Quest
The query selects all the points beginning with "Vancouver" and are within a 5 minute area from the center of all locations beginning with "Vancouver". For example, Vancouver South Fraser, Vancouver Fairview, and Vancouver Ballantree Place W have latitudes and longitudes within 5 minutes of their average latitude and longitude. The latitudes and longitudes are stored as (4915, 12311) integer pairs (meaning 49.15'N and 123.11'W).
SQL Code
The following SQL abomination does the trick:
SELECT
NAME
FROM
STATION
WHERE
DISTRICT_ID = '110'
AND NAME LIKE 'Vancouver%'
AND LATITUDE BETWEEN
(SELECT round((min(LATITUDE) + max(LATITUDE)) / 2)-5 FROM STATION WHERE DISTRICT_ID = '110' AND NAME LIKE 'Vancouver%')
and
(SELECT round((min(LATITUDE) + max(LATITUDE)) / 2)+5 FROM STATION WHERE DISTRICT_ID = '110' AND NAME LIKE 'Vancouver%')
AND LONGITUDE BETWEEN
(SELECT round((min(LONGITUDE) + max(LONGITUDE)) / 2)-5 FROM STATION WHERE DISTRICT_ID = '110' AND NAME LIKE 'Vancouver%')
and
(SELECT round((min(LONGITUDE) + max(LONGITUDE)) / 2)+5 FROM STATION WHERE DISTRICT_ID = '110' AND NAME LIKE 'Vancouver%')
ORDER BY
LATITUDE
Question
How can this query be simplified to remove the redundancy, without using a view?
Restrictions
The database is MySQL, but ANSI SQL is always nice.
Thank you!
select
name
from
(select
round((min(LATITUDE) + max(LATITUDE)) / 2) as LATITUDE,
round((min(LONGITUDE) + max(LONGITUDE)) / 2) as LONGITUDE
from STATION
where DISTRICT_ID = '110'
AND NAME LIKE 'Vancouver%') AS center
inner join STATION s
where
s.DISTRICT_ID = '110'
and s.NAME like 'Vancouver%'
and s.LATITUDE between center.LATITUDE - 5 and center.LATITUDE + 5
and s.LONGITUDE between center.LONGITUDE - 5 and center.LONGITUDE + 5
First of all do notice that your definition 'within 5 minutes of each other' does not define a single solution and that your (MIN()+MAX())/2 is not average but simply middle of min and max. You might be looking for AVG() in your subqueries.
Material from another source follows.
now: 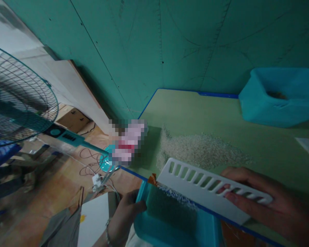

Secondly you are not getting results within 5 secs from each other, but entries whose longitude and latitude are at most 10 secs (which on diagonal can be closer to 14).
In mysql you can use session variables such as:
SET @avg_lat := (SELECT round(avg(LATITUDE)) FROM STATION WHERE DISTRICT_ID = '110' AND NAME LIKE 'Vancouver%');
SET @avg_long := (SELECT round(avg(LONGITUDE)) FROM STATION WHERE DISTRICT_ID = '110' AND NAME LIKE 'Vancouver%');
SELECT
NAME
FROM
STATION
WHERE
DISTRICT_ID = '110'
AND pow(LATITUDE-@avg_lat,2)+pow(LONGITUDE-@avg_long,2)<25
ORDER BY
LATITUDE
Even though it is not necessary (as in the query written like above both variables occur only once).
EDIT: Oops, missread the question. It is the radius of center - so replace 25 with 100 (and while at it decide if you want to use less or equal). Also, if center is the center of bounding box then your (min()+max())/2 is right formula and not my suggestion. Still 'center of all locations' is a bit vague so I am leaving my answer (it is easy to change it).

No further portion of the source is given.